Primary Biliary Cirrhosis (PBC) is a chronic and progressive cholestatic disease of the liver. The etiology is unknown, although it is presumed to be autoimmune in nature. The major pathology of this disease is a destruction of the small-to-medium bile ducts, which leads to progressive cholestasis and often end-stage liver disease.

Important notes:

Ursodeoxycholic acid (UDCA) is the major medication used to slow the progression of the disease. Patients with early disease have clinical, biochemical, and histologic improvement. Reports suggest that UDCA delays the need for transplantation or delays death. The efficacy of this medication in late stages (ie, cirrhosis) is questionable. Patients who achieve biochemical response to UDCA after 1 year of treatment reportedly have a similar survival rate to the matched control population, and this observation might be used to identify the population of nonresponders who will require alternative or additional treatments.
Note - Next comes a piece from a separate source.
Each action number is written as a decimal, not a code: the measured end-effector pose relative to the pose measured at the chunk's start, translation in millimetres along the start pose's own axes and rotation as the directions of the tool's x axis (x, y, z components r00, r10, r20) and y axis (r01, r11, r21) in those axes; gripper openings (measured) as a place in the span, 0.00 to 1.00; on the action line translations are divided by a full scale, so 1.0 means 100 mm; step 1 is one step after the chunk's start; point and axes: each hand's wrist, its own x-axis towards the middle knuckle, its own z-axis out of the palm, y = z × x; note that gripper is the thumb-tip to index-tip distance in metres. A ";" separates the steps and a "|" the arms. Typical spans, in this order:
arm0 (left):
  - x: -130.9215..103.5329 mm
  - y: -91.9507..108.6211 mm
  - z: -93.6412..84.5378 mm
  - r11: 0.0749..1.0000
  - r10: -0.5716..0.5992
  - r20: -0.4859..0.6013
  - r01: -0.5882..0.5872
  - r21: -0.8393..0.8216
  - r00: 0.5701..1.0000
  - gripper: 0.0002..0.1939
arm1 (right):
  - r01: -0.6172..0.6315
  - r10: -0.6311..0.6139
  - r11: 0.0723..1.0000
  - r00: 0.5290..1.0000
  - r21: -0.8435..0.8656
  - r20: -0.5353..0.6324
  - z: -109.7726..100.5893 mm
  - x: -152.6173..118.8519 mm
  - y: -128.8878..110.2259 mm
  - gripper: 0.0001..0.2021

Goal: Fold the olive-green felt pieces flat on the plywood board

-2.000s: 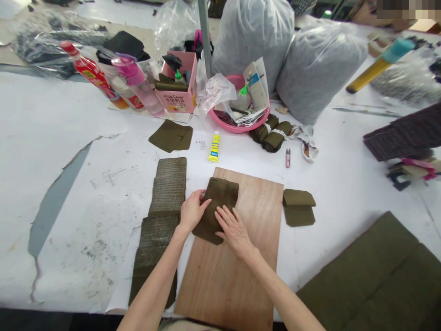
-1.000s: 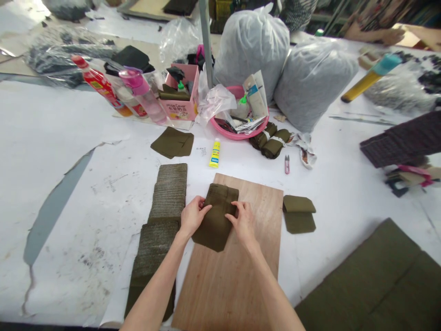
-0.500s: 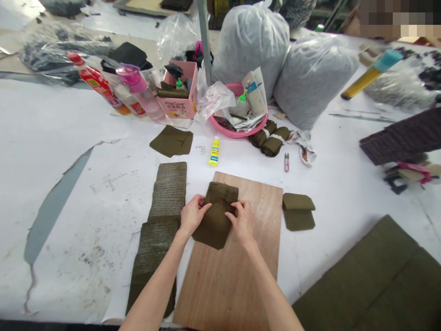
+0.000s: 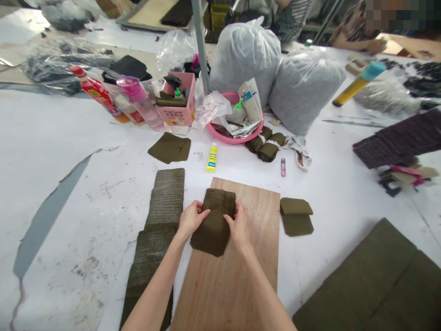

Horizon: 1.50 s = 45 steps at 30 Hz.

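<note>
Between both hands is an olive-green fabric piece (image 4: 214, 225) with cut lower corners, above the wooden board (image 4: 241, 276). My left hand (image 4: 191, 218) pinches its left edge, thumb on top and fingers behind. On the right edge my right hand (image 4: 240, 226) grips the same way, its fingertips partly hidden under the cloth. Left of the board lies a row of overlapping olive pieces (image 4: 165, 197) with ribbed, greyish bands. A folded olive piece (image 4: 296, 217) rests just right of the board. Farther back lie more flat olive pieces (image 4: 170, 148) and a yellow glue tube (image 4: 212, 157).
Pink thread snips (image 4: 283, 167) and rolled olive bundles (image 4: 270, 146) lie behind the board. Beyond stand a pink basin (image 4: 237, 139), a pink box (image 4: 175, 116), bottles (image 4: 139, 99) and stuffed bags (image 4: 246, 59). Large olive cloth (image 4: 375, 280) covers the right front. Another person's arm (image 4: 358, 45) shows far right.
The upper part of the fabric piece, creased before, now lies flatter and smoother. My right fingers have slid further behind its edge. The whole view has shifted slightly.
</note>
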 end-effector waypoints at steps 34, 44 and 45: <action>-0.85 0.38 0.21 0.365 0.024 0.435 0.397 -0.842 0.900 0.28 | -0.293 0.280 0.852 0.955 0.433 0.094 -0.42 -0.58 -0.21 0.17; -0.93 0.28 0.20 0.419 0.101 0.490 0.410 -0.810 0.866 0.33 | -0.392 0.266 0.713 0.918 0.581 0.293 -0.56 -0.76 -0.14 0.17; -0.94 0.26 0.21 0.406 0.115 0.481 0.401 -0.821 0.869 0.34 | -0.302 0.206 0.783 0.951 0.543 0.231 -0.57 -0.76 -0.14 0.17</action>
The use of UDCA after transplantation with evidence of recurrence of the disease has been associated with biochemical response, although its role in delaying histologic progression needs further investigation.

As the disease progresses to cirrhosis, an elevated bilirubin level, a prolonged prothrombin time, and a decreased albumin level can be found. The increased bilirubin level is an ominous sign of disease progression, and liver transplantation must be considered. Liver transplantation appears to be the only life-saving procedure.